## Exercise requirements
From the first line of the data through the line containing "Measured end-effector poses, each", transcribe each line exactly. Pictures do not belong in the copy.

# # #

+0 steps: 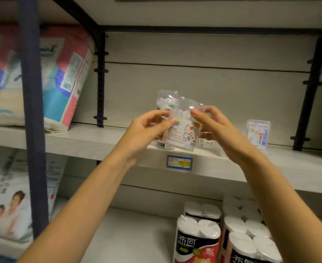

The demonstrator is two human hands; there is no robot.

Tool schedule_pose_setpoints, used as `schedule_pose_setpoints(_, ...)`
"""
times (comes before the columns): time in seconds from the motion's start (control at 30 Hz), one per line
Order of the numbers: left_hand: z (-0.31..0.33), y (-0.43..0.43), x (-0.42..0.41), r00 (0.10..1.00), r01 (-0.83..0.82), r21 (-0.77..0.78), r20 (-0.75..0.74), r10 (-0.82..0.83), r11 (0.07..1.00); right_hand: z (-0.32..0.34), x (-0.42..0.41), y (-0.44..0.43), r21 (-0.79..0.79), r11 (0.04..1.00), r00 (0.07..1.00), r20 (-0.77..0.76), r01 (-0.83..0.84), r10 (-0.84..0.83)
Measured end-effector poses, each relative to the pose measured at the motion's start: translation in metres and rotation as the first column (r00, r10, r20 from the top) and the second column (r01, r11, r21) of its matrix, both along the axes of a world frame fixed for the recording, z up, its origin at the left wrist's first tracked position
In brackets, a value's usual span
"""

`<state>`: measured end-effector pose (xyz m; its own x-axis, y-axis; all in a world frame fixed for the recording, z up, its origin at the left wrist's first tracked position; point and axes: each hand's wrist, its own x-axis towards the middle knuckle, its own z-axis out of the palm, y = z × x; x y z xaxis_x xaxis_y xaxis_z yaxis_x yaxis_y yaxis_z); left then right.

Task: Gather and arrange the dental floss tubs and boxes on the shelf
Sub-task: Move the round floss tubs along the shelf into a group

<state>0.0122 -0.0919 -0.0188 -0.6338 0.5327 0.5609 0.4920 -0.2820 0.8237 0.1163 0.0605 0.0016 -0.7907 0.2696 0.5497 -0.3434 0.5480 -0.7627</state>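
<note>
Clear floss tub (183, 133) w/ cartoon-cat label is held up in the air, just over the front edge of the middle shelf (270, 168), not set down. Long axis roughly upright, top leaning a bit to the right. Left hand (146, 130) pinches its left side at mid-height, thumb in front, fingers curled round behind. Right hand (219, 128) pinches the top right corner w/ its fingertips. So both hands are on it, one each side, the tub between them.

Directly behind & slightly left stands a second clear tub (165, 99) on the shelf, near the held one; can't tell if they touch. Something w/ a barcode sits low behind the right hand, mostly hidden.

Flat floss box (258, 132) stands upright well apart to the right, nearer the right hand. My read: gathering it means a rightward reach, right hand best placed.

Price tag (179, 162) on the shelf lip just below the tub. Toilet-roll packs (198, 240) on the shelf under; nappy packs (65, 76) far left.
</note>
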Motion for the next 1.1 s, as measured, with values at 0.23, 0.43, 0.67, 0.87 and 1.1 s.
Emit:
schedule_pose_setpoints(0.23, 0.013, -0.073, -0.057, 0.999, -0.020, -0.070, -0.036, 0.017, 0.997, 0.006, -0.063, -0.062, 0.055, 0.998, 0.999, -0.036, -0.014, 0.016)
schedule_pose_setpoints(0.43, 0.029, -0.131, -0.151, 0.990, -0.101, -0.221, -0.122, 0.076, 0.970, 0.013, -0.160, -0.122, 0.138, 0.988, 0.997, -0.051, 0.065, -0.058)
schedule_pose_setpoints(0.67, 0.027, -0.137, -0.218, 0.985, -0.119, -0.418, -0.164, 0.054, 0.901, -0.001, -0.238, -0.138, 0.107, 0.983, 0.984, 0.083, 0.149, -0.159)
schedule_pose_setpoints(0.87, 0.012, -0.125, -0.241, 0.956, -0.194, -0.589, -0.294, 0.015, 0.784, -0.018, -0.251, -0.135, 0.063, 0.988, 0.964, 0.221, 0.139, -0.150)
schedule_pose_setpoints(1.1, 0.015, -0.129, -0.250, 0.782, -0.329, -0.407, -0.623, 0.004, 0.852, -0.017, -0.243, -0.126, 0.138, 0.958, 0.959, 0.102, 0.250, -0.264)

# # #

## Response to the exercise
+0 steps: 

The demonstrator is two human hands; there is no robot.

Tool schedule_pose_setpoints, used as `schedule_pose_setpoints(_, ...)`
"""
times (comes before the columns): time in seconds from the motion's start (control at 30 Hz), one per line
Order of the numbers: left_hand: z (-0.31..0.33), y (-0.43..0.43), x (-0.42..0.41), r00 (0.10..1.00), r01 (-0.83..0.82), r21 (-0.77..0.78), r20 (-0.75..0.74), r10 (-0.82..0.83), r11 (0.07..1.00); right_hand: z (-0.32..0.34), x (-0.42..0.41), y (-0.44..0.43), r21 (-0.79..0.79), r11 (0.04..1.00), r00 (0.07..1.00), r20 (-0.77..0.76), r01 (-0.83..0.84), r10 (-0.84..0.83)
Measured end-effector poses, each relative to the pose measured at the motion's start: translation in metres and rotation as the first column (r00, r10, r20 from the top) and the second column (r01, r11, r21) of its matrix, both along the axes of a world frame fixed for the recording, z up, its origin at the left wrist's first tracked position

No other output is expected for this exercise.